===== Information shown =====

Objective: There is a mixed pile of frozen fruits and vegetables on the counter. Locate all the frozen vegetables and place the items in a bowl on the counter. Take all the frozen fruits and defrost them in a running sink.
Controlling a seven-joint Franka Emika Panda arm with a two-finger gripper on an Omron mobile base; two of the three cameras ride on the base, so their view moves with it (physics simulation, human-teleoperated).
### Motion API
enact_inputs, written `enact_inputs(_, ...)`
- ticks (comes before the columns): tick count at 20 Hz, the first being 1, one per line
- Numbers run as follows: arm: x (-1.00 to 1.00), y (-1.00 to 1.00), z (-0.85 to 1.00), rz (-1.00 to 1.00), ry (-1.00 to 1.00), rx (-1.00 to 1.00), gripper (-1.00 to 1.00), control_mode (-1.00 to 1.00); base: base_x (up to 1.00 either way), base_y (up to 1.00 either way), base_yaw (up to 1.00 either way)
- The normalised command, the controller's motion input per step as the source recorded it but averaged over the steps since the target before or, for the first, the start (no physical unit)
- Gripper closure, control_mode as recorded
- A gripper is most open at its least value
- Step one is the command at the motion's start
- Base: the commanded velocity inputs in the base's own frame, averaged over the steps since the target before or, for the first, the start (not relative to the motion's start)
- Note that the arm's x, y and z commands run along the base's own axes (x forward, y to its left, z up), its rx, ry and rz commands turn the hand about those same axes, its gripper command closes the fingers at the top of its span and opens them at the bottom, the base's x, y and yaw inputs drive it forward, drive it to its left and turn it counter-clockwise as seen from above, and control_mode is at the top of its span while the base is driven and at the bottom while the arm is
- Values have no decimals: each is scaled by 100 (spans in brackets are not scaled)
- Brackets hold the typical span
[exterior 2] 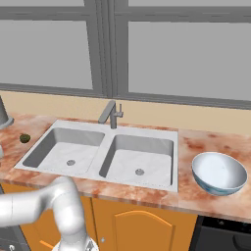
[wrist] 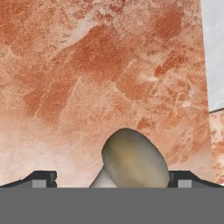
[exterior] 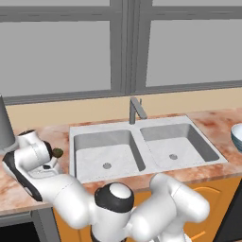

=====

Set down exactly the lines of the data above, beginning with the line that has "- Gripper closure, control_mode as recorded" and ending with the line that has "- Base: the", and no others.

Answer to this problem>
- Gripper closure, control_mode as recorded
- A gripper is most open at its least value
- Step one is the command at the motion's start
- Base: the commanded velocity inputs in the base's own frame, averaged over the steps since the target before or, for the first, the start (not relative to the motion's start)

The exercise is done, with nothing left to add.